Even Sweep awayThe portrayal of Eddie and the relationship between the symbiote is unconvincing this time. Related to Sweep away On its own, it’s clearly unclear why Eddie would happily share his body with this alien parasite, which poses a real problem for the film’s intended emotional core. Venom here isn’t two characters in a messy but serious relationship working toward a common goal (at least not beyond “survival”). Eddie is a man whose body is controlled by the whims of a toddler asshole you can’t reason with. That is, until the exact moment Sweep awayThe climax requires the symbiote to actually be a character and not a series of jokes, after which it simply transforms into a completely different person.

Eddie (Tom Hardy) stands outside with a blank face as the Venom symbiote, currently a floating disembodied head, covers Eddie's mouth with a tentacle in

Image: Sony Pictures

The original Poison succeeded in the chaos of Hardy’s courageous performance, pushing against such mundane stakes as Eddie interacting with his ex and her aggressively normal new boyfriend after they watched him feverishly climb into a restaurant’s lobster tank. Sweep awaybut removes every human consideration from the equation of Eddie’s life – every social bond, every personal goal, every stake smaller than “aliens and the government are trying to kill us.”

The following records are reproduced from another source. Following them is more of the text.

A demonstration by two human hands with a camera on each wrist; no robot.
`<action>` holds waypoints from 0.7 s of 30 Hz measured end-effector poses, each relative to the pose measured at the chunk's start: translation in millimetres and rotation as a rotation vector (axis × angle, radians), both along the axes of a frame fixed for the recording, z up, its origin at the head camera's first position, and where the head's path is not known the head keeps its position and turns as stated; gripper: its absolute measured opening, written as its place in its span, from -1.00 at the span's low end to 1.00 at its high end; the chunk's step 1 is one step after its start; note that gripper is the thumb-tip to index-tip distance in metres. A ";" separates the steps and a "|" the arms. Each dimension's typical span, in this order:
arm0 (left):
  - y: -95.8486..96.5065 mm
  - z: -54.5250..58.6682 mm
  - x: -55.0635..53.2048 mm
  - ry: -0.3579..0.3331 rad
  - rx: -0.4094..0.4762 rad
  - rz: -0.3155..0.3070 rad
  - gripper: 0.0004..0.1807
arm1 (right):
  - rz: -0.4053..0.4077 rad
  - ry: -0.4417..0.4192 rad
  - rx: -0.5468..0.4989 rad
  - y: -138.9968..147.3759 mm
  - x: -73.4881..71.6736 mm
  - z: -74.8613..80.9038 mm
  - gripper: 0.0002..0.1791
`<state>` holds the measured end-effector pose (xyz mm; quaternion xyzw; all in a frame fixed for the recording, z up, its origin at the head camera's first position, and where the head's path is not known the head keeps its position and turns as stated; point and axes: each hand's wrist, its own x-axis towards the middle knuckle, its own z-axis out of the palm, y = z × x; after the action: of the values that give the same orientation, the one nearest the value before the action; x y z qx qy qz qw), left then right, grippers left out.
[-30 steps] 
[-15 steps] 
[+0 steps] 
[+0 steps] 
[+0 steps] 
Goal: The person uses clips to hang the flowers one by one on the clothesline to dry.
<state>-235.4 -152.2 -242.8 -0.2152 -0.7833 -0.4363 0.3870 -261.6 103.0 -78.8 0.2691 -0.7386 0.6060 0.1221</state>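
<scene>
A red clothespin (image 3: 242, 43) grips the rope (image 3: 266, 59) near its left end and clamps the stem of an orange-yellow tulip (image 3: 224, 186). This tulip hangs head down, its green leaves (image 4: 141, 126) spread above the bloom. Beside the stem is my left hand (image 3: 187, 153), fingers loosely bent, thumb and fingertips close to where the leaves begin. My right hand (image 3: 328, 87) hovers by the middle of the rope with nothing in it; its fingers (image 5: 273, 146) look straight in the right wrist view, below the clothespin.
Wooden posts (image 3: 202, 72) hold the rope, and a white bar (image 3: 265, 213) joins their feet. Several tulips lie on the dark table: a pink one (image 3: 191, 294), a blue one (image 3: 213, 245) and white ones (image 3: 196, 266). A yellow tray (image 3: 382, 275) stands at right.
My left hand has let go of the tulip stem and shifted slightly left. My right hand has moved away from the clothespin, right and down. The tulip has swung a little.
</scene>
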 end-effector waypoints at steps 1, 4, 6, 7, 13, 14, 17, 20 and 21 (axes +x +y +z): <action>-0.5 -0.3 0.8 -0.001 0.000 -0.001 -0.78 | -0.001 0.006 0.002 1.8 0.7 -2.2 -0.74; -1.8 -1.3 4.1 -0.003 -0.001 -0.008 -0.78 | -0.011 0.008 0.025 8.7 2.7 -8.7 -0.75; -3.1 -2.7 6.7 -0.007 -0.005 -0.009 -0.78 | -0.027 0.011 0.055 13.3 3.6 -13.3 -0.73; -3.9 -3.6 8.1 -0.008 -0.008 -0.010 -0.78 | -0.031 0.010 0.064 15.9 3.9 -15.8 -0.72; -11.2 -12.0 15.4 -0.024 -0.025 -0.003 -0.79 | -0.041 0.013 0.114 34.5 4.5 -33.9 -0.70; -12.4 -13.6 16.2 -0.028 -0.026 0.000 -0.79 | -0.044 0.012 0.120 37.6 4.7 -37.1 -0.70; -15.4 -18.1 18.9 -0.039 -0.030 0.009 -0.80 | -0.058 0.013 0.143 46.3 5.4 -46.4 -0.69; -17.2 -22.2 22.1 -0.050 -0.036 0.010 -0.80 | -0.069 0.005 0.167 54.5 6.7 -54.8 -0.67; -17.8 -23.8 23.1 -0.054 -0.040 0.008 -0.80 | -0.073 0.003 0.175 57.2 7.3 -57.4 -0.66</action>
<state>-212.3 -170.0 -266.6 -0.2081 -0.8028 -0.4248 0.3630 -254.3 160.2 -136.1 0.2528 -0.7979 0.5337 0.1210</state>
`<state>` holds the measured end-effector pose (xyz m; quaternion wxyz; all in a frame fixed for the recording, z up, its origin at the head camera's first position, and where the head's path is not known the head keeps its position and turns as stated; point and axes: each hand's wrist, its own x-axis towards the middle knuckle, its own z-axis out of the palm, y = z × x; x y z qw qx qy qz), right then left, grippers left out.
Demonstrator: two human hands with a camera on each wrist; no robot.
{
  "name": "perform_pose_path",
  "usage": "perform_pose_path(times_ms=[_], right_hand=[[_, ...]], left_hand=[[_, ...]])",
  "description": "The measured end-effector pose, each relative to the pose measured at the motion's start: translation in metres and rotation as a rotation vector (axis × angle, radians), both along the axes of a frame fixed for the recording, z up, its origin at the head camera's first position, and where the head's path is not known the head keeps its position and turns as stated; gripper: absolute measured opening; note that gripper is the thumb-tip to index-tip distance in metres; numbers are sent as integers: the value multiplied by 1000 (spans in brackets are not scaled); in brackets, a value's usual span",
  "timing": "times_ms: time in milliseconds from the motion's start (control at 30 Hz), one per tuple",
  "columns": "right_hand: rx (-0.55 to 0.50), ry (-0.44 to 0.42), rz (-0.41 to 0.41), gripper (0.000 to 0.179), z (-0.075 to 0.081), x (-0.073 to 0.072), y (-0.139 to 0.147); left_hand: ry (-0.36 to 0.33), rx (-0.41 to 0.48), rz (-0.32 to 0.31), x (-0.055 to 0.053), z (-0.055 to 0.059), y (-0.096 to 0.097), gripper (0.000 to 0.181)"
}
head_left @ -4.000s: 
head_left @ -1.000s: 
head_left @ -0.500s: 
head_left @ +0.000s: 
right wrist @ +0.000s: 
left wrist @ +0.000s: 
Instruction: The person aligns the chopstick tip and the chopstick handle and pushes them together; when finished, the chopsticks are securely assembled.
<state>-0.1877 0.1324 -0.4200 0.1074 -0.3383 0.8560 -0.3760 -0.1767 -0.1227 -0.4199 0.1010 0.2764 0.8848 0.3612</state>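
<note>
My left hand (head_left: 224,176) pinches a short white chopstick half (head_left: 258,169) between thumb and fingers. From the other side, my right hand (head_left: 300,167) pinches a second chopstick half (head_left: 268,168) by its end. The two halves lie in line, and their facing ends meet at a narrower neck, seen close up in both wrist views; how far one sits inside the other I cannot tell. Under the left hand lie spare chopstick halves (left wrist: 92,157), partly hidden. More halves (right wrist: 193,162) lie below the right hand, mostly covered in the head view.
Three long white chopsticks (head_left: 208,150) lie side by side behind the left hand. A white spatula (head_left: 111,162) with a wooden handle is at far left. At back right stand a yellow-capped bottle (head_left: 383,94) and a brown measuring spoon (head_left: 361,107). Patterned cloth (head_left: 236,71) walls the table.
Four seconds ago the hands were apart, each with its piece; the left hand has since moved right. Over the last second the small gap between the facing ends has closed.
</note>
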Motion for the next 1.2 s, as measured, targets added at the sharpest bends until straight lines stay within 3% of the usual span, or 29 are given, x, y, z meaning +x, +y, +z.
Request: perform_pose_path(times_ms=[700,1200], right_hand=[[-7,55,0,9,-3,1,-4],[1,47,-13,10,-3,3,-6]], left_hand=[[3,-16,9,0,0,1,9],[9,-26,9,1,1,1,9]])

So when Sweep away tries to recreate the hilarious moment in the lobster tank – when the symbiote attracts attention by making Eddie behave erratically in a Las Vegas casino, nearly killing him on a wild Venom-horse hybrid ride, or one throws away a full plate of home-cooked food in front of the people who gave it to Eddie in an act of unexpected kindness – there is no response. If Eddie Brock climbs into a lobster tank but no one to care for him is there to hear it, does it make a sound? The ways in which the symbiote can embarrass Eddie are apparently endless, but as long as Eddie has no meaningful connection with anyone in the film – as long as he has lost everything but Venom and no longer cares about or cares about the esteem of others Maintaining them makes a normal life, this embarrassment is meaningless.

At this point you just put Tom Hardy in a lobster tank to put Tom Hardy in a lobster tank. And it turns out that gets old pretty quickly.